L’inaptitude est une incapacité à remplir le contrat de travail. Elle est établie par le médecin du travail à l’occasion de l’examen de reprise effectué à l’issue des périodes d’arrêt de travail.

Seul le médecin du travail peut déclarer l’aptitude ou l’inaptitude d’un salarié à occuper son poste de travail. Mais pour juger de l’inaptitude d’un salarié, le professionnel de santé doit respecter une procédure stricte. Après avoir constaté les conditions de travail du salarié au sein même de son entreprise, le médecin du travail doit procéder à deux examens médicaux, qui doivent respecter un intervalle de 15 jours. Si nécessaire, le médecin du travail peut également demander des examens complémentaires ou encore consulter un médecin inspecteur du travail. A noter qu’un seul examen médical peut être suffisant pour déclarer l’inaptitude dans le cas particulier où le maintien d’un salarié à son poste de travail peut représenter un danger immédiat. Dans tous les cas, l’avis donné par le médecin doit être assorti de propositions pouvant amener au reclassement du salarié concerné.

On en distingue plusieurs :

L’inaptitude partielle : le salarié reste capable d’accomplir une partie des tâches correspondantes à son poste.

L’inaptitude totale : le salarié ne peut plus accomplir aucune des tâches correspondant à son poste mais reste capable de tenir un emploi différent.

L’inaptitude temporaire : qu’elle soit partielle ou totale, l’inaptitude peut aussi être temporaire. L’intéressé est alors susceptible de recouvrer ses capacités à échéance assez proche.

Lorsque l’inaptitude d’un salarié est déclarée, l’employeur doit obligatoirement lui faire la proposition d’un poste adapté à ses capacités, détaillées par le médecin du travail. Si ce médecin juge que le salarié ne pourra jamais reprendre un poste au sein de son entreprise d’origine, l’employeur doit quand même mettre en oeuvre une procédure de reclassement. Dans tous les cas, le dirigeant d’entreprise doit prendre en compte les solutions proposées par le médecin du travail.
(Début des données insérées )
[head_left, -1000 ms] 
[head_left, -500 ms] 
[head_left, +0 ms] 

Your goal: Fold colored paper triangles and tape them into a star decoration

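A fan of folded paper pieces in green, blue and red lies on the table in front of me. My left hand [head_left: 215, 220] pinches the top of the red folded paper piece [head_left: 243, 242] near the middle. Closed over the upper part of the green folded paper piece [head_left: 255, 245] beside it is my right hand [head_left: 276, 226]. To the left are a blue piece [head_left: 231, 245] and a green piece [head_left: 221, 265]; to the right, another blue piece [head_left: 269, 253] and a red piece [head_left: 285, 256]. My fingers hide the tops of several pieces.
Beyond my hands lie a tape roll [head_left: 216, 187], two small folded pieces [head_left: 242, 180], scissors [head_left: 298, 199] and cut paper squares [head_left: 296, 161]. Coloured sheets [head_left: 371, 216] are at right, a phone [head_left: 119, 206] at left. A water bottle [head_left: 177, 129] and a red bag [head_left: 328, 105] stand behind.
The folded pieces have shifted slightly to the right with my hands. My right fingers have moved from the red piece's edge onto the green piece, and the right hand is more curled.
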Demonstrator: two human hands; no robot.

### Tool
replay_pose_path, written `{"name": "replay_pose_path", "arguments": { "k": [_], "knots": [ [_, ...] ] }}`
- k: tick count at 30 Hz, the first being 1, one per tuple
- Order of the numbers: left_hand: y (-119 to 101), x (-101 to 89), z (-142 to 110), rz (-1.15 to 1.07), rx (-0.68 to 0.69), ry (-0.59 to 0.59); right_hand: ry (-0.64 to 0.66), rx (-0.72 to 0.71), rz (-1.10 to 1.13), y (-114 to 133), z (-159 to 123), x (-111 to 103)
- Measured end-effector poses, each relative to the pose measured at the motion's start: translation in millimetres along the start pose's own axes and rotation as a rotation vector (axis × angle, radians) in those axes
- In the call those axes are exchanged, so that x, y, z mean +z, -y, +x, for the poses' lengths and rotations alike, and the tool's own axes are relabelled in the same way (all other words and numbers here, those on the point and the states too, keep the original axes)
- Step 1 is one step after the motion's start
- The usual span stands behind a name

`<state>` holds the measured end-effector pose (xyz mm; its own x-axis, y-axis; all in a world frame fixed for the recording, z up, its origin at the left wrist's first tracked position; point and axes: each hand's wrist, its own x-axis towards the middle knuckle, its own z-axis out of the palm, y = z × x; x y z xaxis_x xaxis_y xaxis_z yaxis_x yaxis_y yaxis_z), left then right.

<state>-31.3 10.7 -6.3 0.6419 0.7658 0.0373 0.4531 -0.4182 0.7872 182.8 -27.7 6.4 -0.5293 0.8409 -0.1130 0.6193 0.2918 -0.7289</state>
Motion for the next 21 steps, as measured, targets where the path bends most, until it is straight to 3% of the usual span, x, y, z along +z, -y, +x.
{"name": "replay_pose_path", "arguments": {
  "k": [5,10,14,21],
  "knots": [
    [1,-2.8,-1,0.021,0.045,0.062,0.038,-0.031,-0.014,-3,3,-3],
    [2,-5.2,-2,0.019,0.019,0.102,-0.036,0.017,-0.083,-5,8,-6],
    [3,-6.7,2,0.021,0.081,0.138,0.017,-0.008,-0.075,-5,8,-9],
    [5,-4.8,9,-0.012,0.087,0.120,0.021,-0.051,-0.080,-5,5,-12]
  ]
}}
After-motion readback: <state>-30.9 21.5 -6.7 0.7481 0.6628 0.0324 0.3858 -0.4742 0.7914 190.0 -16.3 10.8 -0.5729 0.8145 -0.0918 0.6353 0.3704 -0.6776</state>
S’il va à l’encontre de ces propositions, il doit motiver son refus.

Le médecin du travail doit rédiger un avis, formalisé par des conclusions écrites, et assorti d’indications sur :

Le reclassement du salarié, l’incapacité à remplir le contrat de travail, et la capacité du salarié à bénéficier d’une formation le préparant à occuper un poste adapté.

La notification de l’avis d’inaptitude intervient au plus tard dans les 15 jours de la constatation de l’inaptitude.
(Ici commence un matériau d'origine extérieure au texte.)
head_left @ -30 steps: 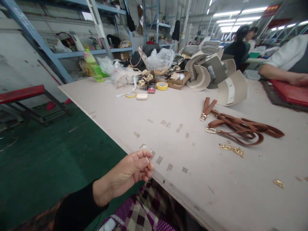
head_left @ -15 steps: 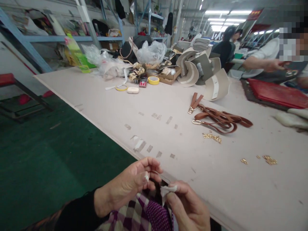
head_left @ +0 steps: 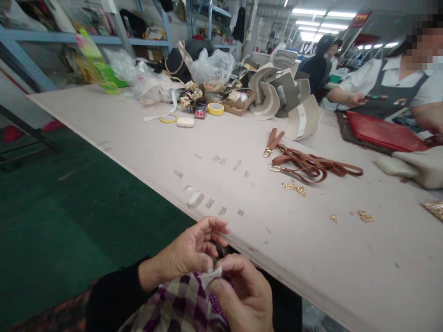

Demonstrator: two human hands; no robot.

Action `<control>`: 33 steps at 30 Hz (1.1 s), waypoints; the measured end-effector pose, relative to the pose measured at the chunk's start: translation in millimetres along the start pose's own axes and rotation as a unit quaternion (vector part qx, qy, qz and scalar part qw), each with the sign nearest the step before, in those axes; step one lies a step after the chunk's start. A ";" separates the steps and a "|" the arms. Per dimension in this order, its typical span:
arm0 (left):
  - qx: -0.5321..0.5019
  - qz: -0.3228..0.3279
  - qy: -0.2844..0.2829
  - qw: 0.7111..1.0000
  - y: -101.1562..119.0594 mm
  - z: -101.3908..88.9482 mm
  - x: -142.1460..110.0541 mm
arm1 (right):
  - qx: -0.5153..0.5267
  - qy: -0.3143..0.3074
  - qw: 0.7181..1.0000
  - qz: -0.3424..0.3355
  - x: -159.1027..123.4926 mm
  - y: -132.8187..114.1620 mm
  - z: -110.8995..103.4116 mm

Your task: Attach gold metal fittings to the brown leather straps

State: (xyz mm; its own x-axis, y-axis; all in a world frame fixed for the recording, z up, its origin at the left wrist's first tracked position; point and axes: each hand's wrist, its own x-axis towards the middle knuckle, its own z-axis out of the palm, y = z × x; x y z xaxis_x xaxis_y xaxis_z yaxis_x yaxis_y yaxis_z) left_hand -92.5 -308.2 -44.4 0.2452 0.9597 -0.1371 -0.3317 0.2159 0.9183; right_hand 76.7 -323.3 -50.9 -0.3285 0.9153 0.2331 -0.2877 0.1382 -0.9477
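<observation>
In front of my lap, my right hand pinches a small white scrap, like a bit of tissue or tape, between thumb and forefinger. My left hand is beside it at the table edge, palm turned inward. Its fingers are loosely curled and apart, and its thumb tip meets or nearly meets the scrap. A speck of white shows at that thumb tip. Beneath both hands lies purple and cream checked cloth over my lap.
The table bears brown leather straps, gold metal bits, yellow tape and a cardboard box. Curved beige panels and plastic bags crowd the back. A co-worker holds a tool beyond a red pad.
My right hand has moved left with the white scrap, closing up to my left thumb. The view has shifted slightly, and the co-worker is more upright, showing more of the apron.
</observation>
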 end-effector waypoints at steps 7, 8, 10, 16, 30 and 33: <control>0.029 0.009 0.023 0.999 -0.2 -1.8 -3.0 | -0.123 -0.024 0.980 -0.152 9.2 -9.0 -4.7; 0.034 0.010 0.028 0.999 0.6 -1.1 -4.1 | -0.138 -0.009 0.976 -0.167 8.8 -9.4 -3.2; 0.045 0.013 0.035 0.998 2.0 0.3 -6.6 | -0.156 0.022 0.971 -0.180 6.3 -9.2 0.4; 0.168 0.018 0.057 0.984 7.8 -1.4 -16.6 | -0.225 0.028 0.952 -0.205 0.4 -10.8 2.6; 0.185 -0.027 0.015 0.982 16.0 6.5 -29.7 | -0.100 0.029 0.995 -0.002 -11.3 4.9 -2.0; 0.052 -0.101 0.000 0.994 4.9 10.9 -26.8 | 0.004 0.028 0.997 0.076 -13.5 5.2 -2.2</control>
State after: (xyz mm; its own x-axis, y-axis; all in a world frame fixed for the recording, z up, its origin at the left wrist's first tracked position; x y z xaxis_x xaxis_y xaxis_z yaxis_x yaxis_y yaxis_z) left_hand -90.8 -334.8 -32.1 0.2974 0.8987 -0.3223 -0.1806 0.3845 0.9053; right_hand 81.6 -334.1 -59.4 -0.3187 0.9450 0.0743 -0.2449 -0.0064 -0.9695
Il convient de préciser que c’est toujours à partir de l’examen médical qui constate l’inaptitude (le 1er ou le 2ème) et non au regard de la date de notification de l’avis, que court le délai de 1 mois, à l’expiration duquel, si le salarié n’est ni reclassé ni licencié, l’employeur devra reprendre le versement du salaire.

L’inaptitude absolue, elle, débouche automatiquement sur un licenciement.